### Work request
Look below for the line holding "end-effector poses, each" and the line holding "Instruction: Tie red". Transcribe exactly those lines and all lines between them, nothing more.

### Provided material

════════

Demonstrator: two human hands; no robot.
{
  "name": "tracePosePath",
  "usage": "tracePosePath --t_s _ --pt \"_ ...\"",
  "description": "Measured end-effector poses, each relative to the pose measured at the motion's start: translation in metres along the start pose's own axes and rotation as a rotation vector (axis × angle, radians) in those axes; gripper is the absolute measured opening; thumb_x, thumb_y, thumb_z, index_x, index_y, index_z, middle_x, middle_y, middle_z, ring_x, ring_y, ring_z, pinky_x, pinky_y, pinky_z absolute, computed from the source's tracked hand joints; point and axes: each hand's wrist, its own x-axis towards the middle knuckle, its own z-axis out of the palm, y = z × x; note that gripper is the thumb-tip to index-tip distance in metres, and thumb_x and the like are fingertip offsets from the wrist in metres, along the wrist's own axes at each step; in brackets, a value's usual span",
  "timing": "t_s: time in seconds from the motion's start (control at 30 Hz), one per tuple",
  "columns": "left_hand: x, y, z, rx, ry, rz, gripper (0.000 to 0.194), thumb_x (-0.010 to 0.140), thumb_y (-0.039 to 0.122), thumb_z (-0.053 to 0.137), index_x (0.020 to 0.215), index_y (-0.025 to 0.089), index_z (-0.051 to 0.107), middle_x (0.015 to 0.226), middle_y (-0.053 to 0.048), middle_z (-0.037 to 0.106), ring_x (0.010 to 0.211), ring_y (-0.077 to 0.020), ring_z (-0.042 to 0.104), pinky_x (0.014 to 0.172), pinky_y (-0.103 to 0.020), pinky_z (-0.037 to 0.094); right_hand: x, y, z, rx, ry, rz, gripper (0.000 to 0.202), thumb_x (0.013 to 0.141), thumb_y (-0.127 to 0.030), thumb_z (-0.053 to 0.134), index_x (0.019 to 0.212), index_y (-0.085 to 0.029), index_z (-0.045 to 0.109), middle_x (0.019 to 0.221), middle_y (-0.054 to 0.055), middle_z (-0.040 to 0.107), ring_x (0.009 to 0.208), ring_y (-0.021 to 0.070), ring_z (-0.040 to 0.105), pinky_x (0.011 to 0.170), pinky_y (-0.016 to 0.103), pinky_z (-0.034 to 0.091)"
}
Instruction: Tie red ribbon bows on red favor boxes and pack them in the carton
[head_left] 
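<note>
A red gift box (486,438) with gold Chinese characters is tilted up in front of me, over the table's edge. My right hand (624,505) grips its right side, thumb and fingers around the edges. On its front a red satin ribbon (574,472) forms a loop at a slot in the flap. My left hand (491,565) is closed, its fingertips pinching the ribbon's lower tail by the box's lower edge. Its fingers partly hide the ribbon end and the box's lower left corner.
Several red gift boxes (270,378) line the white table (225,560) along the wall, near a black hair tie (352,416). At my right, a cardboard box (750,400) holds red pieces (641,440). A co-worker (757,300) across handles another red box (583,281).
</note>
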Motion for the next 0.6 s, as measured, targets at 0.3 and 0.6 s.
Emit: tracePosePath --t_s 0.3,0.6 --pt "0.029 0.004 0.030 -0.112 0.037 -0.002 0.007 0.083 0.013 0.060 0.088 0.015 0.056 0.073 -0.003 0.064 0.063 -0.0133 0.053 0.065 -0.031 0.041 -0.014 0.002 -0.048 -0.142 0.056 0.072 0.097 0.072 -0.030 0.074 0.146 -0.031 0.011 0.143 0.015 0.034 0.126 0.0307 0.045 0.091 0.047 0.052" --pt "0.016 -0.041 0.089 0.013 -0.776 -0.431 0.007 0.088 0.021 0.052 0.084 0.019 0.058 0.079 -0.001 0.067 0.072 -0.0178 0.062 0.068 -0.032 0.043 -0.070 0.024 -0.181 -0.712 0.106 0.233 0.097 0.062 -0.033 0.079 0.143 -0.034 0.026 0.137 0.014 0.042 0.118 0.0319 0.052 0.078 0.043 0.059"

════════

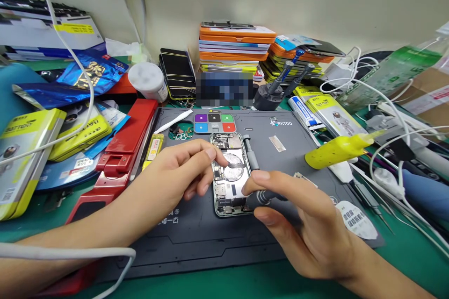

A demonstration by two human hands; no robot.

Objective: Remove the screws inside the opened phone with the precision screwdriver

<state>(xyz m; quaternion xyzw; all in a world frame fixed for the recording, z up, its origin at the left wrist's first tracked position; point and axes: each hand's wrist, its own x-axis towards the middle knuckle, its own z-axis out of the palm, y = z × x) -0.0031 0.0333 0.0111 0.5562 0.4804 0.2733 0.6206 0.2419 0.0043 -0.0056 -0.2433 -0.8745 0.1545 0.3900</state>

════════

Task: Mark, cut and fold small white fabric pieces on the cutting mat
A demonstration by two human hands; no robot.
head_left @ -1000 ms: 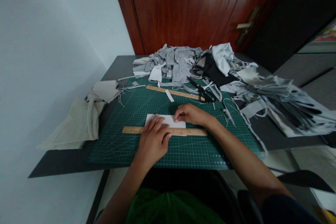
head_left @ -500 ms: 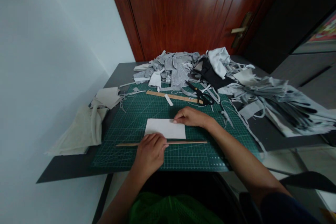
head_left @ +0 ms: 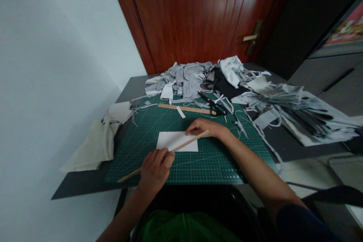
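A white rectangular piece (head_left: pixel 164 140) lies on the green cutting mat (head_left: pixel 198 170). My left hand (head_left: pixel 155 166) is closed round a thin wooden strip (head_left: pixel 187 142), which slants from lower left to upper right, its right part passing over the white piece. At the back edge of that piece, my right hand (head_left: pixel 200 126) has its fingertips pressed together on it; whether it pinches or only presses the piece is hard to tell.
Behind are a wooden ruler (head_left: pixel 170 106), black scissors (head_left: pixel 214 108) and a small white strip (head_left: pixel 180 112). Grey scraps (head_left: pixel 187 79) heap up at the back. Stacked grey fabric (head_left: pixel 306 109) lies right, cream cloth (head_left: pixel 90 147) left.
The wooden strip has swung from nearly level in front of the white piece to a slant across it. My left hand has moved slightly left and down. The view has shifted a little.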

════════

### Written solution
  "description": "Measured end-effector poses, each relative to the pose measured at the motion's start: translation in metres along the start pose's own axes and rotation as a rotation vector (axis × angle, radians) in those axes; gripper is the absolute measured opening; thumb_x, thumb_y, thumb_z, index_x, index_y, index_z, middle_x, middle_y, middle_z, ring_x, ring_y, ring_z, pinky_x, pinky_y, pinky_z absolute, computed from the source's tracked hand joints; point and axes: each hand's wrist, its own x-axis towards the middle knuckle, its own z-axis out of the palm, y = z × x; note that gripper is the thumb-tip to index-tip distance in metres, and thumb_x and the like are fingertip offsets from the wrist in metres, along the wrist's own axes at each step; in brackets, a value's usual span",
  "timing": "t_s: time in seconds from the motion's start (control at 30 Hz), one per tuple",
  "columns": "left_hand: x, y, z, rx, ry, rz, gripper (0.000 to 0.194), thumb_x (-0.010 to 0.140), thumb_y (-0.039 to 0.122), thumb_z (-0.053 to 0.137), index_x (0.020 to 0.215), index_y (-0.025 to 0.089), index_z (-0.051 to 0.107), middle_x (0.015 to 0.226), middle_y (-0.053 to 0.048), middle_z (-0.037 to 0.106), ring_x (0.010 to 0.211), ring_y (-0.077 to 0.020), ring_z (-0.042 to 0.104), pinky_x (0.014 to 0.172), pinky_y (-0.103 to 0.020), pinky_z (-0.037 to 0.094); right_hand: x, y, z, rx, ry, rz, gripper (0.000 to 0.202), thumb_x (0.013 to 0.141), thumb_y (-0.127 to 0.030), thumb_z (-0.053 to 0.134), index_x (0.019 to 0.212), index_y (-0.085 to 0.029), index_z (-0.045 to 0.109), middle_x (0.019 to 0.221), middle_y (-0.054 to 0.055), middle_z (-0.040 to 0.107), ring_x (0.009 to 0.208), ring_y (-0.021 to 0.070), ring_z (-0.040 to 0.105), pinky_x (0.011 to 0.170), pinky_y (-0.016 to 0.103), pinky_z (-0.034 to 0.091)"
}
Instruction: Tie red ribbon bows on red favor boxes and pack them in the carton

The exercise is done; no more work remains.